[Exercise brief]: Extract the lines up to and including the one that contains "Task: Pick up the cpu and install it", starting with the first line of the entries below, and omit the pictures.
BEGIN Data for this exercise
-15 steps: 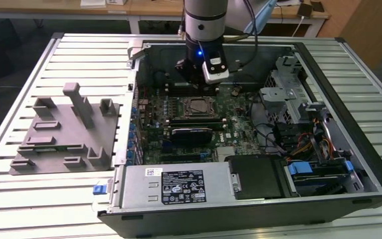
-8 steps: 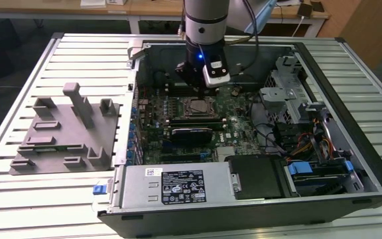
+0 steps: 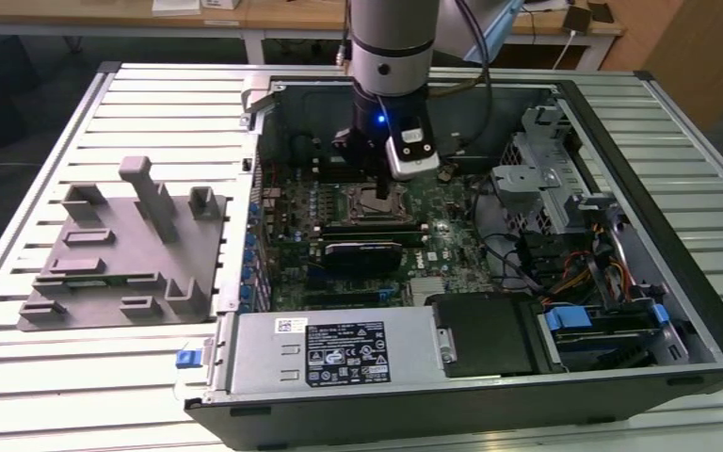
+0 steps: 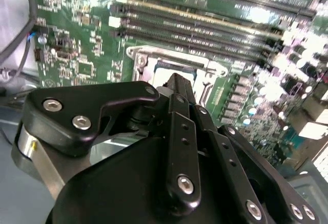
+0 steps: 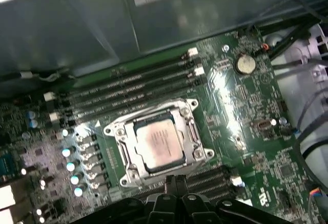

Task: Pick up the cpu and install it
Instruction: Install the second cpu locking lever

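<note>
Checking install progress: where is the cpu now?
In the first wrist view the cpu sits inside the motherboard socket frame, beside the memory slots, just ahead of the end effector.

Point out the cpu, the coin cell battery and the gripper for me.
cpu [image 5: 158, 143]: first wrist view, middle of its silvery top, in the socket.
coin cell battery [image 5: 244, 63]: first wrist view, its round face.
gripper [image 5: 176, 182]: first wrist view, between its fingertips.

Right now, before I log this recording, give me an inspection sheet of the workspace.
Surface: slatted metal table carrying an open computer case.
Job's things: cpu lies inside the socket frame on the motherboard.
Clutter: grey fixture block beside the case.
Grippers: gripper just above the socket, holding nothing.
Cables: bundled wires near the drive bays.
Surroundings: wooden desks behind.
</note>
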Available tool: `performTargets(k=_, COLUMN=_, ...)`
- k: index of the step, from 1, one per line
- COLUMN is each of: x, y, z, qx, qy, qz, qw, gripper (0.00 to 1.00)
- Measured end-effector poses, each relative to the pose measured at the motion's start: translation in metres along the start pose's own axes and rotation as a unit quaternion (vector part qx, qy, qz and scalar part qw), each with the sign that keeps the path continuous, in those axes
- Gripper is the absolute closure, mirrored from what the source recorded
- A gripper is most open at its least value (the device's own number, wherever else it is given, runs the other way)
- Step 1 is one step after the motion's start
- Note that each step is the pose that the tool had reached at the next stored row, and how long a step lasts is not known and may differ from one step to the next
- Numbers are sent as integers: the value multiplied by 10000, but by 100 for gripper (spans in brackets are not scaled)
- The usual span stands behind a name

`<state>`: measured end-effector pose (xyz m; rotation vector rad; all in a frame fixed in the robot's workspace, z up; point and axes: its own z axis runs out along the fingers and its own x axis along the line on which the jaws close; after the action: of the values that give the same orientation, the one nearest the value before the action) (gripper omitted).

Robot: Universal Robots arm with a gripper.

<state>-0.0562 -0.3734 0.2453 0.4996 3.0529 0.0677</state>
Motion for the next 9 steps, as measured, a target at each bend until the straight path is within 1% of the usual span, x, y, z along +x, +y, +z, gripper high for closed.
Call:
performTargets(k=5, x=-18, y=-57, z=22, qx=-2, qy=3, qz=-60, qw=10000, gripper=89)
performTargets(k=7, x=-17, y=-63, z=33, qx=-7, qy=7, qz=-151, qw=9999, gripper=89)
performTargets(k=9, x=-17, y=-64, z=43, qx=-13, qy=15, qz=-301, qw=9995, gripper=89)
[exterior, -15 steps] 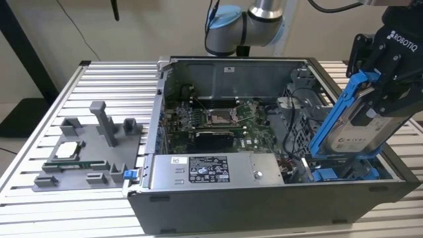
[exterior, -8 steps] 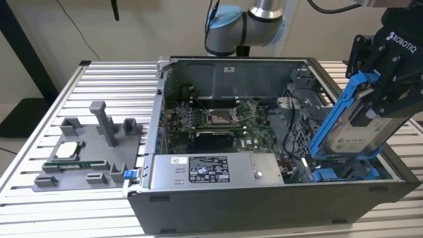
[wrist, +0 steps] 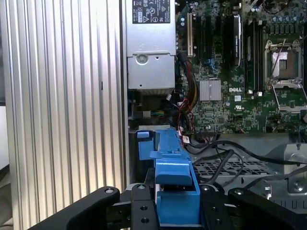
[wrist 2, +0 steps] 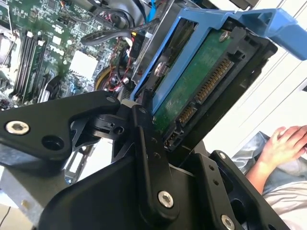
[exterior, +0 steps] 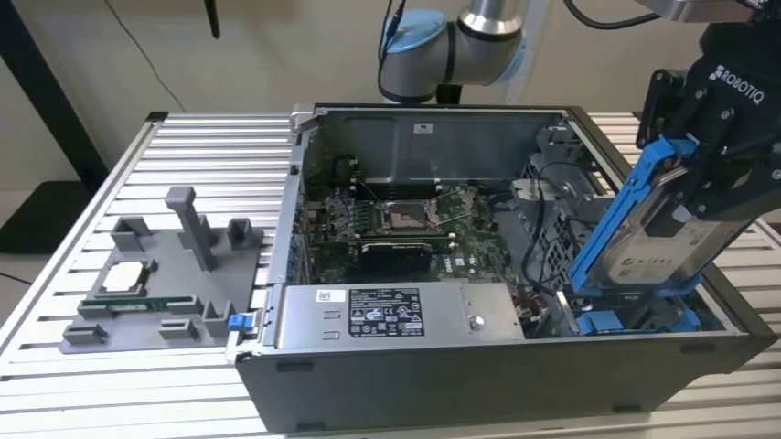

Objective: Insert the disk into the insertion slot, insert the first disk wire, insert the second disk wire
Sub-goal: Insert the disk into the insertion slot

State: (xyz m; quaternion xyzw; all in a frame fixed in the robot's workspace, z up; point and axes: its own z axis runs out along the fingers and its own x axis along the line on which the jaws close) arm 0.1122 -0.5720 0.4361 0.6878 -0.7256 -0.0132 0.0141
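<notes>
Ribbed aluminium table (exterior: 201, 151), slats running lengthwise. Bearing an open computer case (exterior: 488, 384) at centre; just beside it, at its 9 o'clock in the exterior view, a grey parts fixture (exterior: 171, 274).

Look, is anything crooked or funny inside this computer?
Yes, the disk leans slanted instead of lying flat. The claw holds it over the insertion slot at the exterior view's right end of the computer case, not pushed in yet. The second wrist view also shows a person's hand beyond the disk.

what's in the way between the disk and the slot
Nothing visible. The gripper holds the disk tilted, lower end just over the slot. Cables lie beside it in the case, none seen across the opening.
</notes>
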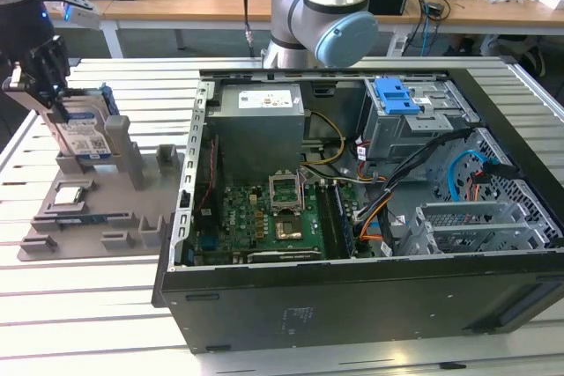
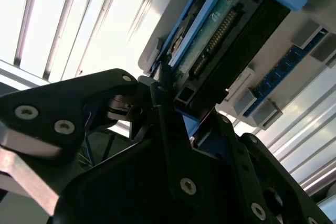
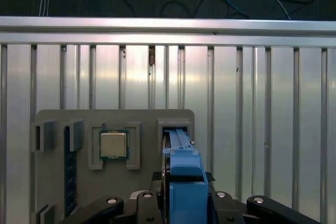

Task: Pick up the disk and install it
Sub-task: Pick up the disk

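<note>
The disk [image 1: 86, 132] stands on edge in a slot of the grey fixture plate [image 1: 132, 217] at the exterior view's left, its white-and-blue label facing out. My gripper [image 1: 56, 105] comes down on its upper edge, fingers shut on it. In the first wrist view the disk's blue bracket [image 3: 184, 179] sits between the two black fingers [image 3: 223, 203], over the fixture's slot. The second wrist view shows the disk's green circuit board [image 2: 212, 38] with the gripper [image 2: 160, 90] clamped on its end.
The open computer case [image 1: 352, 305] lies to the exterior view's right of the fixture, with a drive cage and blue latch [image 1: 394, 94] at its back. A square processor chip [image 3: 114, 145] rests in the fixture. The arm's base [image 1: 322, 19] stands behind the case.
</note>
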Tool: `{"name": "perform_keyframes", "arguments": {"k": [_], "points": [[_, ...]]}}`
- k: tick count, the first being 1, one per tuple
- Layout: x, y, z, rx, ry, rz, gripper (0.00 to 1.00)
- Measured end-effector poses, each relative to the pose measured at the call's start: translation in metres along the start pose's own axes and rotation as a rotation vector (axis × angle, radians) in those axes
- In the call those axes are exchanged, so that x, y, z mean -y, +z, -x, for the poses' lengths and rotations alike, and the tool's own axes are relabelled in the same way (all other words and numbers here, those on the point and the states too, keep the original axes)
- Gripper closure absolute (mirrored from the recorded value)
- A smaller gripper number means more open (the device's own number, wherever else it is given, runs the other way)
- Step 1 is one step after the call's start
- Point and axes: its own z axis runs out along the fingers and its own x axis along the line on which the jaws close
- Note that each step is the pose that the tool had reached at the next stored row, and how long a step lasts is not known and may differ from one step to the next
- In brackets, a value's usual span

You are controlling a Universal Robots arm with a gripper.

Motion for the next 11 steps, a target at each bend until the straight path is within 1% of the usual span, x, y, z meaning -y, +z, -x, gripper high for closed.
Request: {"name": "perform_keyframes", "arguments": {"k": [4, 11], "points": [[-0.0001, -0.0080, 0.0001, 0.0000, 0.000, 0.0000, 0.64], [-0.0002, -0.0141, 0.0001, 0.0000, 0.000, 0.0000, 0.64]]}}
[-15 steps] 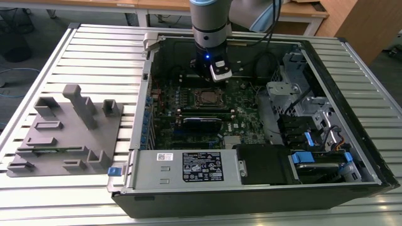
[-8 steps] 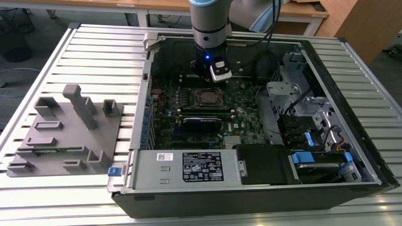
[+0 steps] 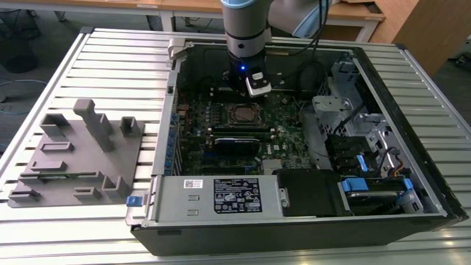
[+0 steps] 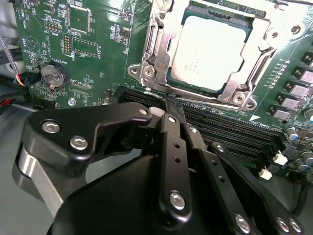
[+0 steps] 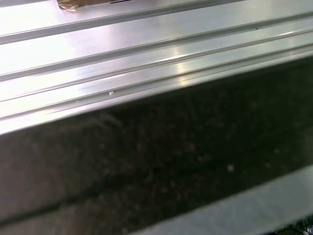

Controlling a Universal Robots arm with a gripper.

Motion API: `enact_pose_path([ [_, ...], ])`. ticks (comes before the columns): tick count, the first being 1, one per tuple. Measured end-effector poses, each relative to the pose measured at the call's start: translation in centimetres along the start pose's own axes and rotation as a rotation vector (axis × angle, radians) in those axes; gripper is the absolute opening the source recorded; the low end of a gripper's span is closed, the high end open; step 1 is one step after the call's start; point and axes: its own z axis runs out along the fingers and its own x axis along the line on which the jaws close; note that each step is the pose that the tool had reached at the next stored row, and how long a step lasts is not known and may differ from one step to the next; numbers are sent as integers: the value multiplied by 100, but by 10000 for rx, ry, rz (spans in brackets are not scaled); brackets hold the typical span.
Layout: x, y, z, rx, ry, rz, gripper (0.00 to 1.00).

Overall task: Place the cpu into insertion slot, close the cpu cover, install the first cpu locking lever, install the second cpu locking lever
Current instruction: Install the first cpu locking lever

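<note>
The cpu (image 4: pixel 208 49), a flat square with a dull silver top, lies in the insertion slot (image 4: pixel 243 99) on the green board. The cpu cover (image 4: pixel 155 54), a silvery frame with a cut-out centre, lies flat around it. In the exterior view the cpu (image 3: pixel 241 114) sits mid-board, just in front of the arm's wrist (image 3: pixel 246 77). My gripper (image 4: pixel 167 103) is shut. Its black fingertips sit at the socket's edge, against a thin metal lever rod (image 4: pixel 210 102) that runs along that edge. Nothing is held between the fingers.
Long black memory slots (image 4: pixel 234 129) run beside the socket, under my fingers. A coin battery (image 4: pixel 53 75) sits nearby. The open case holds a labelled power supply (image 3: pixel 220 196) and drive bays (image 3: pixel 368 132). A grey fixture tray (image 3: pixel 74 154) lies on the slatted table (image 5: pixel 146 49).
</note>
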Motion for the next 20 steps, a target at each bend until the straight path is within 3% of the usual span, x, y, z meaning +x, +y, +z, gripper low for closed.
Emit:
enact_pose_path([
  [6,0,1,-1,-3,-2,1,11],
  [16,-11,14,-77,-5,-3,1,11],
  [20,-10,14,-79,46,-82,-18,11],
])
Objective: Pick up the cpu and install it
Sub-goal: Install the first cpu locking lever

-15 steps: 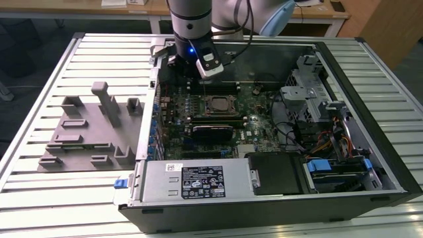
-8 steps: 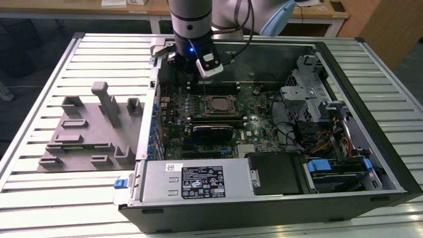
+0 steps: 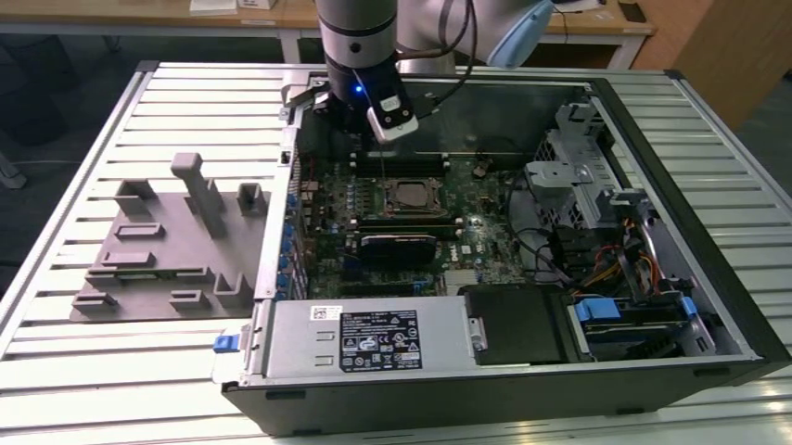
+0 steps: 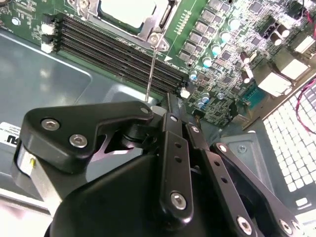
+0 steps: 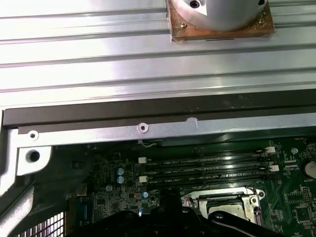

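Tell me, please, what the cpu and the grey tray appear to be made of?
The cpu, seated in the socket, looks like metal on top: pale, smooth, brushed-silver sheen. The grey tray seems matte plastic, possibly printed: dull uniform grey, no glints, blocky moulded posts.

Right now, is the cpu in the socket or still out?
In. The silver cpu sits inside the socket's metal frame on the motherboard, with the gripper above the board.

socket (image 3: pixel 414 197) open from above — memory slots (image 3: pixel 399 164) and black finned block (image 3: pixel 399 247) flank it.
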Tool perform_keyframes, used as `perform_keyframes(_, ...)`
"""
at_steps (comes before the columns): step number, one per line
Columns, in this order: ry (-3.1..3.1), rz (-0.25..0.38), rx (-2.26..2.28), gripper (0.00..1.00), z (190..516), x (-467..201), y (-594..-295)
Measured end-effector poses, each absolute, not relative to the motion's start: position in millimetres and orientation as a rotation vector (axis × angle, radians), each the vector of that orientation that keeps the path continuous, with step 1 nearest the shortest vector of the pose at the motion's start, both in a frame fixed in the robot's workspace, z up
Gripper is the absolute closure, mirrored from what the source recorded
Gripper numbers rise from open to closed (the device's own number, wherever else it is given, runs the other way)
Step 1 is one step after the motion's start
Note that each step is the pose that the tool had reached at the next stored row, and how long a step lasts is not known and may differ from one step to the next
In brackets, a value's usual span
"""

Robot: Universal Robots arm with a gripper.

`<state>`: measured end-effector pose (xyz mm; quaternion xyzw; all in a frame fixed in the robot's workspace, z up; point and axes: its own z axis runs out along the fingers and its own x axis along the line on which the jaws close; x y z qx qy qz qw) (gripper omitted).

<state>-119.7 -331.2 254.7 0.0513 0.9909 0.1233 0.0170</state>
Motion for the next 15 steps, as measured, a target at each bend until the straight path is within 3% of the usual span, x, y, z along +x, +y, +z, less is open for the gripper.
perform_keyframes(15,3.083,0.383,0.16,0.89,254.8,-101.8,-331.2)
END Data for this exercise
[Completed task]:
-15 steps: 
-8 steps: 
+0 steps: 
+0 steps: 
+0 steps: 

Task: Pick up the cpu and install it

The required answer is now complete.